In the guidelines, there are specific steps to take in response to community inquiry. According to the CDC, a criteria evaluation must be completed after establishing contacts and logging inquiries.

“Set criteria are used to determine whether the reported patterns of cancer represent a cancer cluster (defined as ‘a greater than expected number of the same or etiologically related cancer cases that occurs within a group of people in a geographic area over a defined period of time,’” Claffey said.
He said cancer registry staff examined the incidence rate of newly diagnosed glioblastoma cases that occurred in Piatt County and “compared with those observed for the same period in rural Illinois counties, in Illinois as a whole, and in the United States.” He said they found no evidence of an increasing case trend and “no concerning pattern of cancer deaths.”

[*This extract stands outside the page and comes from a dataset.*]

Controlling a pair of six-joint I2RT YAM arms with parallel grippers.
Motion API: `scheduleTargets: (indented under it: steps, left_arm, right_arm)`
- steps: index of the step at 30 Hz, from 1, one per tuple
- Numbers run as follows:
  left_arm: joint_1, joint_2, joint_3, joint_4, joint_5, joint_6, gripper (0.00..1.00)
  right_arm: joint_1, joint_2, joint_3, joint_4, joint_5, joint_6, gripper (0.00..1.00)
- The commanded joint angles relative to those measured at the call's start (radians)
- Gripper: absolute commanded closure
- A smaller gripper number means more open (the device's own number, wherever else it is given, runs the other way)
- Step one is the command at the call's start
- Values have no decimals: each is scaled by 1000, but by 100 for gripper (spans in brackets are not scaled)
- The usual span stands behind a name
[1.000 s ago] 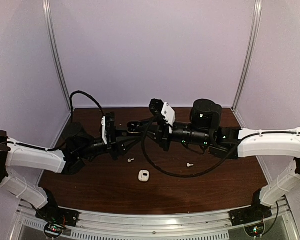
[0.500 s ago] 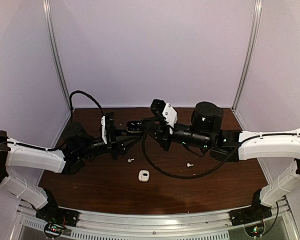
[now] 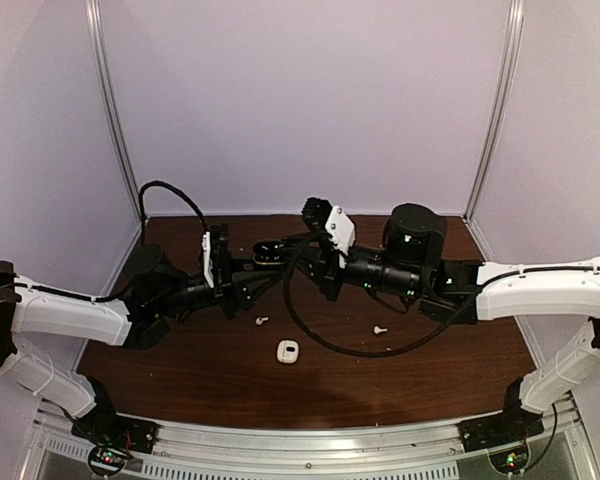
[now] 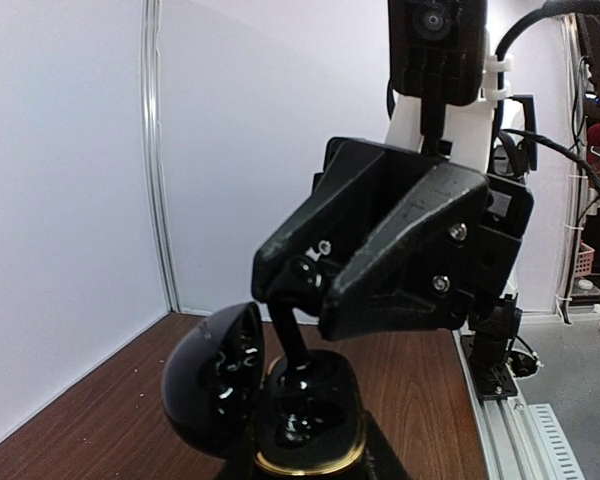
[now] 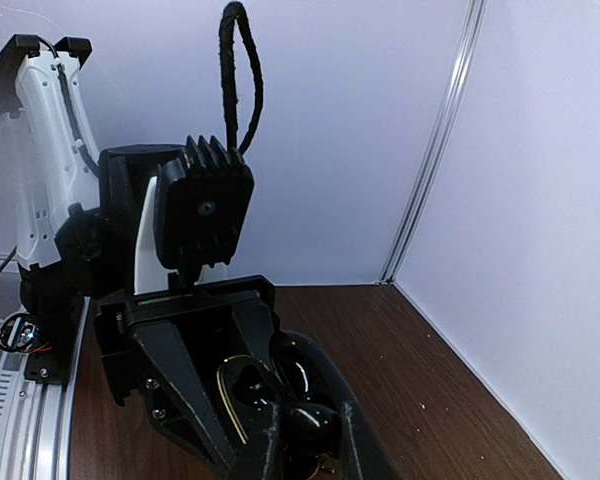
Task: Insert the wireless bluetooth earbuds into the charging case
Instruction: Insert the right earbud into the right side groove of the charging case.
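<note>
a black earbud (image 4: pixel 293 328) is hanging right over the open black case (image 4: pixel 305 425), with its lower end reaching down into the cup of the case. the right gripper (image 4: pixel 305 290) is pinching the top of this earbud, and its two fingers are pressing together on it from both sides. in the right wrist view the earbud (image 5: pixel 310 425) is showing as a small shiny ball sitting between the finger ends.

the case is standing up with a gold ring around its mouth. its round lid (image 4: pixel 212 385) is leaning open to the left side. the left gripper (image 3: pixel 268 254) is holding the case from below, with its fingers squeezing the body of the case, up above the table (image 3: pixel 180 380).

down on the brown table, a white earbud (image 3: pixel 261 321) is lying under the left arm. a second white earbud (image 3: pixel 379 329) is lying under the right arm, well apart from the first. a small white case (image 3: pixel 287 351) is sitting between them, a bit nearer to the robot. nothing is touching these three things.
</note>
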Motion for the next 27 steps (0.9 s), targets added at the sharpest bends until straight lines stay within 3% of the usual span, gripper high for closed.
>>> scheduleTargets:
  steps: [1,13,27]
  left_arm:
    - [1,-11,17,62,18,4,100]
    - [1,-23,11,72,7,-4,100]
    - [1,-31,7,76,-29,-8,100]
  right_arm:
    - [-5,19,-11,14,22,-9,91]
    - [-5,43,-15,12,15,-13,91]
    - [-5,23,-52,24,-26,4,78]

Because the registry found no criteria were met, Claffey said, a summary was provided to McClain that said no further assessment would be done. As recommended in the CDC guidelines, the registry would now routinely monitor data for the area each year for unusual patterns and increasing incidence rates of glioblastoma.
But McClain’s database of cases, which was created from death certificates, surveys and speaking with county residents, found more cases than reported on the state cancer registry’s website.
While Claffey did not address the discrepancy in cases, he said “every effort is made to ensure that people with cancer do not go unreported.”
“The Illinois State Cancer Registry follows national standards for collecting data on cancer cases,” he said. “Medical facilities are mandated by law to report cancer cases within six months of the date of diagnosis or within four months after the date of discharge from the reporting facility, whichever is sooner. Cancer cases are reported by hospitals, ambulatory surgical treatment centers, radiation treatment centers, pathology labs, physicians, and through exchange of cancer patient data with other states.”
He said the registry also reviews death certificates each year to search for any mention of cancer.
“If a death certificate is found that mentions cancer for a person who was not reported to the ISCR by a medical facility, then the ISCR will follow up for more information,” he said.
Indeed, McClain said part of the problem is rooted in incomplete death certificates and other reporting limitations.
“Many death certificates will not say complications from glioblastoma specifically. That’s part of the issue,” she said. “The other part is there are several people who spent the vast majority of their lives here, lived in one of the areas of concern, but they moved and died in another state. Illinois will not consider that to be a case here.”
McClain found that public health data often lags behind by years, which prompted her to collect her own data beginning early last year.
Claffey acknowledged the “frustrating” time frame when it comes to “instances” of fast-acting, lethal cancers, but said it’s due to meeting national standards for accuracy:
“National cancer registry standards anticipate it will require 23 months to complete both state and national review of the data to ensure completeness and accuracy prior to publication. While it is understandable that this timeframe can be frustrating in some instances, it allows for state cancer registrars to compile a more thorough and accurate record upon which to base their findings. IDPH remains committed to working on ways to improve our data efficiency while maintaining our data integrity.”